Even though I think my code calls the optimizer.step via Gradscaler function before the lr_scheduler.step() function I am still getting this warning:
/opt/anaconda3/envs/huggingface/lib/python3.7/site-packages/torch/optim/lr_scheduler.py:123: UserWarning: Detected call of lr_scheduler.step() before optimizer.step(). In PyTorch 1.1.0 and later, you should call them in the opposite order: optimizer.step() before lr_scheduler.step(). Failure to do this will result in PyTorch skipping the first value of the learning rate schedule.
As you can see in my training code scaler.step(optimizer) gets called before scheduler.step(), but I am still getting this warning. Any ideas what might be wrong?
Here is my training code.
steps = len(train_dl) * epochs
optimizer = torch.optim.Adam(model.parameters(), lr=lr)
scheduler = torch.optim.lr_scheduler.OneCycleLR(optimizer, max_lr=lr, steps_per_epoch=len(train_dl), epochs=epochs)
avg_train_losses = []
avg_val_losses = []
avg_val_scores = []
lr = []
best_avg_val_score = -1000
scaler = torch.cuda.amp.GradScaler() # mixed precision support
for epoch in tqdm(range(epochs), total=epochs):
model.train()
total_train_loss = 0.0
for i, (x, y, image_tensor) in enumerate(train_dl):
x, y, image_tensor = move_to_dev(x, y, image_tensor)
model.zero_grad()
with torch.cuda.amp.autocast():
output = model(x, image_tensor)
loss = criterion(y, output)
total_train_loss += loss.item()
# Backward Pass and Optimization
scaler.scale(loss).backward()
scaler.step(optimizer)
scaler.update()
scheduler.step()
lr.append(get_lr(optimizer))
If the first iteration creates NaN gradients (e.g. due to a high scaling factor and thus gradient overflow), the optimizer.step() will be skipped and you might get this warning.
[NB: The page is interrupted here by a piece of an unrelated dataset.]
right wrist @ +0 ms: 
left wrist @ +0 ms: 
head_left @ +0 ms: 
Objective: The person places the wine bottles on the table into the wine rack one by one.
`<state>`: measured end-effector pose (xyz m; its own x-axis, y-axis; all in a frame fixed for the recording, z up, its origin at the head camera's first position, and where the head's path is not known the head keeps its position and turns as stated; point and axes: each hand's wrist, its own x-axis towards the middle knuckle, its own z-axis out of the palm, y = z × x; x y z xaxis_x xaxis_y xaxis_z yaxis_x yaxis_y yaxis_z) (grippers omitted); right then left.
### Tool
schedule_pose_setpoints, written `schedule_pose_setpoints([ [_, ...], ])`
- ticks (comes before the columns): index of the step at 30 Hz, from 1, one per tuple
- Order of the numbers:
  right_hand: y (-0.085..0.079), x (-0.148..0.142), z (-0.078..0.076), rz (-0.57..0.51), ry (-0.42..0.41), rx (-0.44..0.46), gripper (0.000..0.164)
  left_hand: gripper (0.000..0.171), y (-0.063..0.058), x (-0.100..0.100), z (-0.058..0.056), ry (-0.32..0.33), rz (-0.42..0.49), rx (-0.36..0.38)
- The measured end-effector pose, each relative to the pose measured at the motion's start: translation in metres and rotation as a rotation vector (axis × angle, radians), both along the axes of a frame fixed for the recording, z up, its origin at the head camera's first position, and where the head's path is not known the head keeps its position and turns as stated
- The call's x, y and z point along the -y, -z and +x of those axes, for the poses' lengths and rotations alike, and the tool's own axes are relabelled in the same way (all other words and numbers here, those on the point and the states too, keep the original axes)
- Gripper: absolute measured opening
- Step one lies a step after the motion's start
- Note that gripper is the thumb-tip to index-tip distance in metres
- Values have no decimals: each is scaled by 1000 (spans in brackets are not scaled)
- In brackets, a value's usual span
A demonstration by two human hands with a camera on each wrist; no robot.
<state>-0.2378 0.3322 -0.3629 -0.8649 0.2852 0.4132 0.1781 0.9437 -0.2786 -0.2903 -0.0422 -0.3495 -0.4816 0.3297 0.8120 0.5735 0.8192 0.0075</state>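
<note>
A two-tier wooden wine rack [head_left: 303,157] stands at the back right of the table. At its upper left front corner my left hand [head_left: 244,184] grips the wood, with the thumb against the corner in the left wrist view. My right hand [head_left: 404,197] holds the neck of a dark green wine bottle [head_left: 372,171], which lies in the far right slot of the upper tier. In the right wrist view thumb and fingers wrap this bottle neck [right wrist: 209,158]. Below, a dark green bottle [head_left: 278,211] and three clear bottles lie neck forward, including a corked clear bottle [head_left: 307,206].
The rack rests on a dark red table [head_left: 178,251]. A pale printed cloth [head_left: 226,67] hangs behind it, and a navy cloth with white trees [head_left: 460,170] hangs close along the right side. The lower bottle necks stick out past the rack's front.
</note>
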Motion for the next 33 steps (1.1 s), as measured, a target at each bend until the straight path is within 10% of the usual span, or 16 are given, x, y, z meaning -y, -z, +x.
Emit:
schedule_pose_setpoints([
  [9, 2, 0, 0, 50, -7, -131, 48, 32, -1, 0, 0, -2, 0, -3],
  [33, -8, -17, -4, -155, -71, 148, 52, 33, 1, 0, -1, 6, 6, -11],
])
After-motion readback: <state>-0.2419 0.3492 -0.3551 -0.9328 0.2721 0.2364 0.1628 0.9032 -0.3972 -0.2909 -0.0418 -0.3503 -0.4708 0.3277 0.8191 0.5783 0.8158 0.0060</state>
You could check the scaling factor via scaler.get_scale() and skip the learning rate scheduler, if it was decreased. I think it might be useful to add a utility function (or return value in scaler.step()) to indicate, if the current optimizer.step() was skipped.
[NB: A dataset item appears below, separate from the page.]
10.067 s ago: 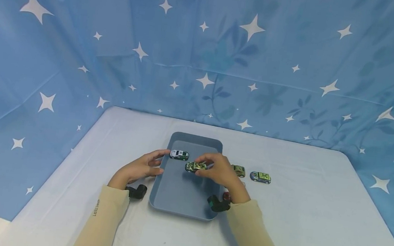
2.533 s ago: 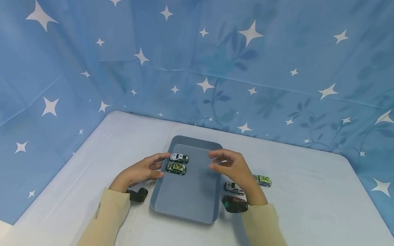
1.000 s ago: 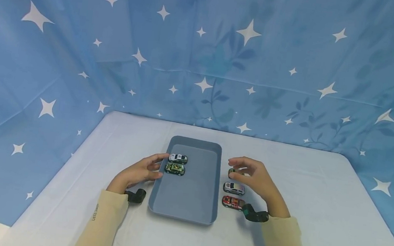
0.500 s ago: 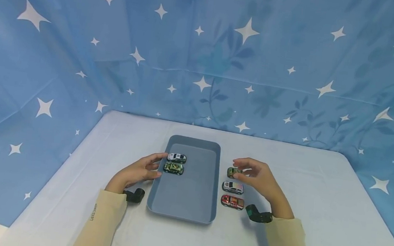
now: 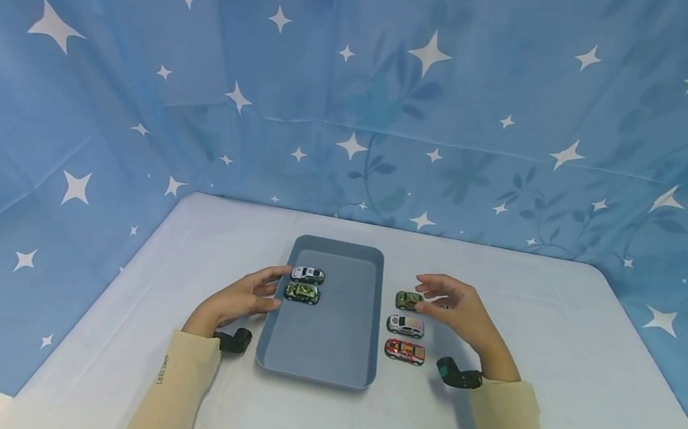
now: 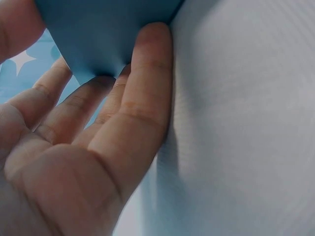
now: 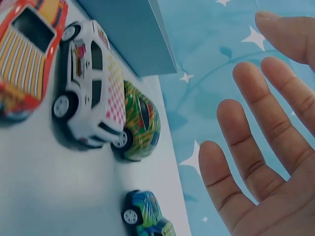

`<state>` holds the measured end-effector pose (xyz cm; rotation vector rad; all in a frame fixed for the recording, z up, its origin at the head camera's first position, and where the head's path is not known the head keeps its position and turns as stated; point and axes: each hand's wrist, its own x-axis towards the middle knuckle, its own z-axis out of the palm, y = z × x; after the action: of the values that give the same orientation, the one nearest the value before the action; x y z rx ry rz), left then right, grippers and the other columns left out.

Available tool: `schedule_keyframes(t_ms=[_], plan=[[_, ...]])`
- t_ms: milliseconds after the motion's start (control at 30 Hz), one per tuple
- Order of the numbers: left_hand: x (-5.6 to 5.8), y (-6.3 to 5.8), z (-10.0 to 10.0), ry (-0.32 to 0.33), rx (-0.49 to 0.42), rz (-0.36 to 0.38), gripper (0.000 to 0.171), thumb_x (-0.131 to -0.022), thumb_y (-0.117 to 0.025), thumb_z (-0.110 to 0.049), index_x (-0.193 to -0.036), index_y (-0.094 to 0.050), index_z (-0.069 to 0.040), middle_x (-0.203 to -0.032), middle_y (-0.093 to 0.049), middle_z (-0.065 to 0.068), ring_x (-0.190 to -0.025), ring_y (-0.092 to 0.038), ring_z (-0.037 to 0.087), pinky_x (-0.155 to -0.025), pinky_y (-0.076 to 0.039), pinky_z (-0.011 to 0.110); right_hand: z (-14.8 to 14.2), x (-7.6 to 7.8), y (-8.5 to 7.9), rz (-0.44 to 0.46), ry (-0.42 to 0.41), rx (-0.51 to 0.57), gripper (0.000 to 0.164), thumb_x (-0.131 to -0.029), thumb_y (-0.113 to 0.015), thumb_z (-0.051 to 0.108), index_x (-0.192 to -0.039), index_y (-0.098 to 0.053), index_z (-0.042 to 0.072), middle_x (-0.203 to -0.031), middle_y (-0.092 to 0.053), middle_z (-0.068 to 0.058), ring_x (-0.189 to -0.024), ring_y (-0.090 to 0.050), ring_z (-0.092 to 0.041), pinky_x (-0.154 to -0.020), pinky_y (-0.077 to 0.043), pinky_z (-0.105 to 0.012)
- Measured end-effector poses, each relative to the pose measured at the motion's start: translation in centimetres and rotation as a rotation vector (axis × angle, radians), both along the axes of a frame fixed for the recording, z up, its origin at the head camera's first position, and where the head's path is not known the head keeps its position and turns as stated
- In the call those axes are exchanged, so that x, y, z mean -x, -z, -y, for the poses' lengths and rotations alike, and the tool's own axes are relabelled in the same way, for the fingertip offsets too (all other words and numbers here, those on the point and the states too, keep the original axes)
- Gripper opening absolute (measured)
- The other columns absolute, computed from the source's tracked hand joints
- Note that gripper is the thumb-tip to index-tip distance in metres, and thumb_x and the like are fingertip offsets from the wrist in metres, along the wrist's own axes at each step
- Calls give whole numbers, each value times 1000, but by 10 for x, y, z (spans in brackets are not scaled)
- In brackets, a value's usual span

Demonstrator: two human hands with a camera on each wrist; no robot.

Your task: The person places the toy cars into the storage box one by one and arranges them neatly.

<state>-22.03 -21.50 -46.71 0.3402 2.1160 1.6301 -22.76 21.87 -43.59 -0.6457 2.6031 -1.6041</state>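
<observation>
My left hand [image 5: 241, 298] stays at the left side of a grey-blue tray [image 5: 325, 350]; in the left wrist view its loosely bent fingers [image 6: 147, 83] touch the tray's outer wall. Inside, a white-and-green toy car [image 5: 308, 275] stands with a green camouflage toy car [image 5: 302, 293] just in front of it. My right hand [image 5: 462, 316] hovers right of the tray with relaxed fingers, holding nothing. Nearest it is a green patterned toy car [image 5: 408, 300], partly behind the thumb. A blue-green toy car [image 7: 147, 214] is mostly hidden by this hand in the head view.
On the white table [image 5: 307, 423], a white checkered toy car [image 5: 405, 325] and a red-orange toy car [image 5: 405, 351] line up in front of the green one, along the tray's right side. A blue star-patterned cloth [image 5: 358, 89] hangs behind the table.
Ten seconds ago my right hand held the camouflage car over the tray; now that car stands inside. Over the last second the right hand drifts slightly right, uncovering more of the green car.
</observation>
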Motion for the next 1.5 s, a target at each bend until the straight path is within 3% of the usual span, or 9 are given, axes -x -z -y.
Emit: schedule_keyframes(t_ms=[433,733,933,1133,1233,1400,1500], plan=[[-1,0,-1,3,-5,-1,76,-106,-65,-4,-171,-26,-3,-177,-8,32,-159,-15,59,-121,-33,71,-16,3,9,15,64,-46,44,-98,-78,3,-138,-65,-10,-126,-72,-25,-114,-68,-43,-95,-57,-28],[-1,1,-1,-4,-18,4,76,-105,-65,-2,-171,-26,-2,-176,-8,32,-159,-15,59,-121,-34,69,-26,4,11,17,107,-80,45,-98,-80,5,-139,-66,-8,-125,-74,-23,-108,-71,-22,-92,-57,-25],[-1,0,-1,-2,-14,5,75,-106,-64,-3,-171,-27,-4,-177,-8,30,-159,-14,58,-121,-33,70,-31,5,12,29,130,-99,44,-98,-79,5,-138,-66,-9,-125,-73,-25,-114,-69,-39,-91,-57,-25],[-1,0,-1,-4,-15,3,75,-106,-64,-3,-171,-26,-3,-177,-9,30,-159,-15,58,-121,-33,70,-36,7,17,40,161,-122,45,-98,-80,7,-138,-67,-8,-128,-73,-24,-117,-68,-40,-93,-56,-26],[-1,-1,-1,-5,-12,4,76,-106,-64,-3,-171,-26,-3,-177,-9,31,-159,-16,58,-121,-33,70,-38,8,19,42,173,-125,45,-98,-79,8,-138,-67,-7,-129,-73,-25,-119,-67,-42,-96,-57,-35],[-1,0,-2,-3,-13,8,75,-106,-64,-2,-171,-26,-3,-177,-9,31,-159,-15,58,-121,-33,69,-43,7,22,56,179,-111,44,-99,-78,7,-139,-66,-8,-133,-70,-28,-128,-63,-49,-105,-53,-60],[-1,0,-2,-3,-10,4,75,-106,-64,-2,-171,-26,-3,-177,-9,31,-159,-16,59,-121,-34,70,-45,8,24,64,176,-99,44,-100,-77,6,-140,-65,-8,-135,-69,-29,-133,-60,-51,-110,-48,-67]])
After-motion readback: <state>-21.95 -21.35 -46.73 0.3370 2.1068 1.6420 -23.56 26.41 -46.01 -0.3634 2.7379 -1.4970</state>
@ptrblck many thanks for your answer, really appreciate you took time for this. I am using the torch.optim.lr_scheduler.OneCycleLR scheduler (torch.optim.lr_scheduler.OneCycleLR(optimizer, max_lr=1e-3, steps_per_epoch=len(train_dl), epochs=epochs)) and at the beginning of the training the learning rate might be very small. The actual learning rate curve looks like this:
So could it be that because the learning rate is very small at the first iteration, that this is causing this NaN gradients?
A small learning rate should reduce the probability of overflows in the gradients, which could create NaNs. However, if the scale factor is still too high, even a low learning rate might cause it.
Could you check, if the scale factor was reduced in the first iteration(s)?
@ptrblck Just checked the documentation of the GradScaler class and found this:
The scale factor often causes infs/NaNs to appear in gradients for the first few iterations as its value calibrates. scaler.step will skip the underlying optimizer.step() for these iterations. After that, step skipping should occur rarely (once every few hundred or thousand iterations).
Could this be the cause for such warnings?
And another question: do you get the scale factor using scaler.get_scale() where scaler is an instance of torch.cuda.amp.GradScaler?
I have tried to capture the scale factor on each batch (100 epochs, batch size: 64, 24 batches per epoch) and then plot it:
Right now I am not getting the warning, but still it shows up some now and then. Anyway I think that we know what is causing this issue. @ptrblck Many thanks for your pointers.
I know this is an old post, but just wanted to get this out there in case it helps someone.
I would suggest checking: skip_lr_sched = (scale > scaler.get_scale())
instead of skip_lr_sched = (scale != scaler.get_scale())
because according to the docs, scaler.update() decreases the scale_factor when optimizer.step() is skipped, as well as increases the scale_factor when optimizer.step() has not been skipped for growth_interval consecutive iterations.
Simply checking scale != scaler.get_scale() will return False even when the scale_factor is increased (and optimizer.step has NOT been skipped), which we don’t want.